● **WHAT IS BEING ASKED**
Going through the entries below, tally the lines that hold the word "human" and state the result alone.
"""
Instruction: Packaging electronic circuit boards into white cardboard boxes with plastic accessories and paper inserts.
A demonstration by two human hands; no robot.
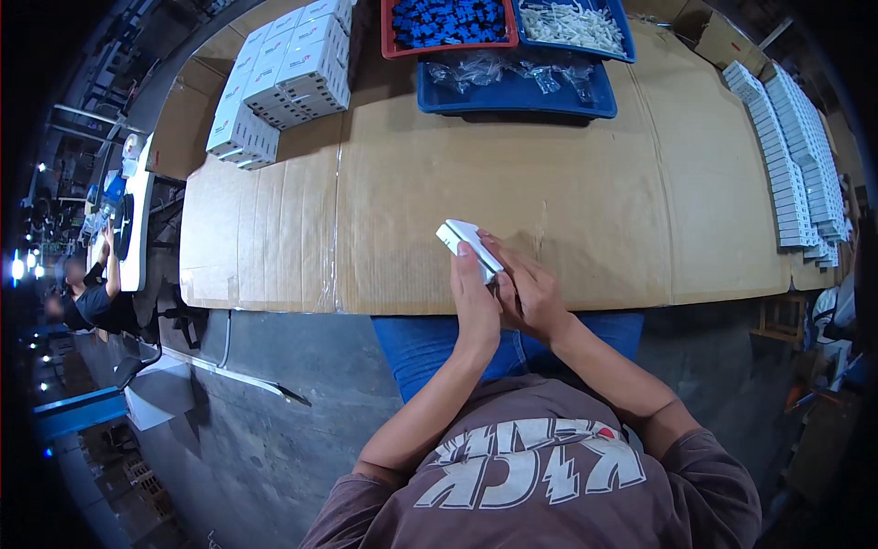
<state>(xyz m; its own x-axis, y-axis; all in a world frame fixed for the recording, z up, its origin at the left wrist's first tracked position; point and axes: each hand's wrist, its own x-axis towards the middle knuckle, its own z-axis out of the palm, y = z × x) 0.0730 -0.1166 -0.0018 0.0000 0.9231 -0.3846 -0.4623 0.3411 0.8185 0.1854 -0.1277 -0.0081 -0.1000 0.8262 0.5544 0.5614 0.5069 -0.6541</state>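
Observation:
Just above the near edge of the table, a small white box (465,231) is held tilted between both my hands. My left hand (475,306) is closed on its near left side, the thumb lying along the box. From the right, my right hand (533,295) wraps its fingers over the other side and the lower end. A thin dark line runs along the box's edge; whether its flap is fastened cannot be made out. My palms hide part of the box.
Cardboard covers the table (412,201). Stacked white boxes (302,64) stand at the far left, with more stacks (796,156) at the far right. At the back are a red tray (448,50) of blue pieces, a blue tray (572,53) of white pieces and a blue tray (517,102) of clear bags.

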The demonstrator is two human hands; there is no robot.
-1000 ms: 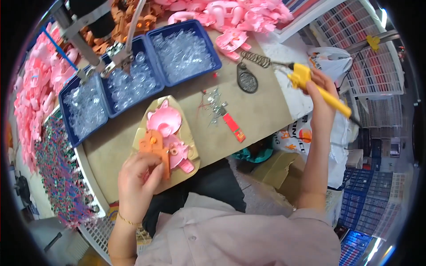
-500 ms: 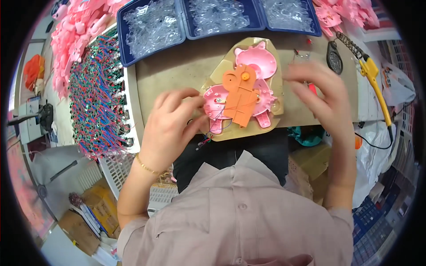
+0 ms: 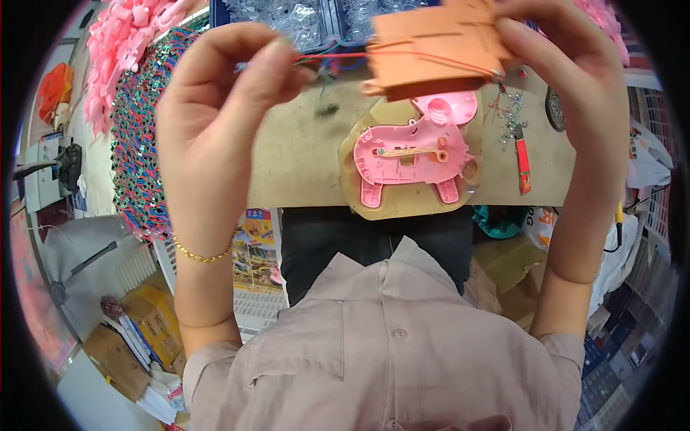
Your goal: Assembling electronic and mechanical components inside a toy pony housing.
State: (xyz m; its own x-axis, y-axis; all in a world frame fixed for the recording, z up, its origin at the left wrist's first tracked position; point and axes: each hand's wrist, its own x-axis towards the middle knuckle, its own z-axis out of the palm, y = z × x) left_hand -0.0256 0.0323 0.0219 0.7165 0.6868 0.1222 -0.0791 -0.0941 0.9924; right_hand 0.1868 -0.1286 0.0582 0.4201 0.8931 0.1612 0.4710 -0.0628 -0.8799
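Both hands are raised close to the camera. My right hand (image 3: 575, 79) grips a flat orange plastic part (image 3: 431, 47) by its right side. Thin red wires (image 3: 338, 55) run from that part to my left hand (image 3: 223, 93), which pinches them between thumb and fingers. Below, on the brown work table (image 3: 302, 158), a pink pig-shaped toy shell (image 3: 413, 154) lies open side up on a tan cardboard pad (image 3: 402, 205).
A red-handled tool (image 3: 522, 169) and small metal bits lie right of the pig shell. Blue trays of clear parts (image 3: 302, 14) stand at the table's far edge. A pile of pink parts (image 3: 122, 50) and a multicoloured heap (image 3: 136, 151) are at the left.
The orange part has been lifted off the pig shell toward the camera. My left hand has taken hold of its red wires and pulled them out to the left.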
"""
● **YOUR RESPONSE**
2